Quel regard portez-vous sur les annonces du Conseil stratégique des industries de santé (CSIS) réuni en 2021 ? Qu'est-ce qui va dans le bon sens et qu'est-ce qui ne va pas assez loin ?
Contrairement aux années précédentes, l'AMLIS a été auditionnée au cours d'un échange assez direct de deux heures. Nous avons pu apporter notre point de vue sur les politiques d'achat public, sur les difficultés rencontrées par nos entreprises en termes d'approvisionnement et sur les questions financières. Cependant, nos propos n'ont pas été traduits réellement dans les décisions prises. Le CSIS introduit dans la négociation des prix avec le CEPS la possibilité de prendre en compte le facteur industriel. Néanmoins, cette prise en compte s'arrête à l'amélioration du service médical rendu mineure (ASMR IV). 80 % à 90 % des médicaments, et notamment des médicaments thérapeutiques majeurs qui traitent les maladies chroniques, sont donc écartés de cette évaluation. Nous avions également abordé le sujet de l'opérationnalité de nos entreprises. Il existe à l'échelle européenne une véritable reconnaissance du statut de PME en santé qui donne droit à des facilités opérationnelles comme un guichet centralisé, et qui n'existe pas en France et qui pèse sur nos entreprises. Lorsque nous voulons commercialiser un médicament ou modifier une autorisation de mise sur le marché (AMM), nous devons d'abord traiter avec l'Agence nationale du médicament et des produits de santé (ASNM), puis avec la Haute autorité de santé (HAS) et avec le comité économique des produits de santé (CEPS). C'est un véritable parcours du combattant pour une PME de 40 à 50 personnes ! Elles ne possèdent pas toujours les compétences en interne pour des procédures qui exigent du temps et de l'énergie si bien que parfois, la conception de médicaments ne va pas jusqu'au bout pour des questions administratives.

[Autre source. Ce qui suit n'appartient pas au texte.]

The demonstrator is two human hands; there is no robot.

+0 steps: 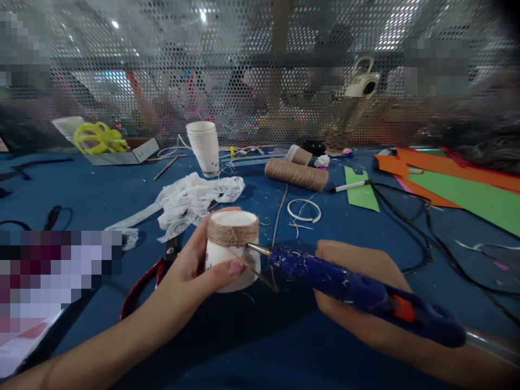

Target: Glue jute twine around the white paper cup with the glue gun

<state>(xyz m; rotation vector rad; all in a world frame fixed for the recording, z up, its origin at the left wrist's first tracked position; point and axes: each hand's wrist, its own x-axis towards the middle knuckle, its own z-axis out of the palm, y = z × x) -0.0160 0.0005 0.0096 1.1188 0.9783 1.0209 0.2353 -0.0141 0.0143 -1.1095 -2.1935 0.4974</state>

Nous avions aussi évoqué la question de la fiscalité. La clause de sauvegarde, ce mécanisme de sécurisation du budget de l'objectif national de dépenses d'assurance maladie (ONDAM), est mortifère pour nos entreprises car, pour la plupart, elles ne bénéficient pas d'une croissance de leurs chiffres d'affaire. En effet, les maladies n'évoluent pas d'une année sur l'autre. Néanmoins, elles contribuent à la maîtrise des dépenses au même titre que les autres alors qu'elles se trouvent sans perspective de croissance. Il y a vingt ans, alors que le système actuel n'existait pas, les PME étaient exemptées de cette procédure de réversion compte tenu de leur taille et de leur typologie de produit. Nous plaidons pour un système de régulation différent pour les médicaments anciens du quotidien et pour les médicaments innovants.
Le CSIS a donné un espoir mais nous demeurons mesurés quant à la portée des mesures dans leur application quotidienne pour les entreprises. Nous pensons en effet que la perception de l'État reste relativement éloignée de notre fonctionnement au quotidien. Par exemple, la future agence pour l'innovation en santé a vocation à s'adresser aux jeunes pousses (start ups), et non pas à la majorité de nos entreprises.
Le projet de loi de financement de la sécurité sociale pour 2022 (PLFSS 2022) propose d'intégrer un critère industriel dans la fixation du prix du prix du médicament par le CEPS. Qu'en pensez-vous ?
Ce critère existait déjà dans l'article 18 de l'accord-cadre signé en 2015. De mémoire, en trois ans, il a été appliqué à moins de dix cas. Nous sommes évidemment favorables si le PLFSS ouvrait l'application de ce critère au-delà des ASMR I à IV. Mais il faut que la disposition trouve à s'appliquer et je ne puis que me montrer dubitatif sur la réalité des intentions de l'État et du CEPS. Certaines de nos entreprises ont déposé des dossiers il y a plusieurs semaines et soit ils ne sont toujours pas instruits, soit les discussions restent stériles. Souvent, les évolutions de prix restent en dessous du prix de revient industriel.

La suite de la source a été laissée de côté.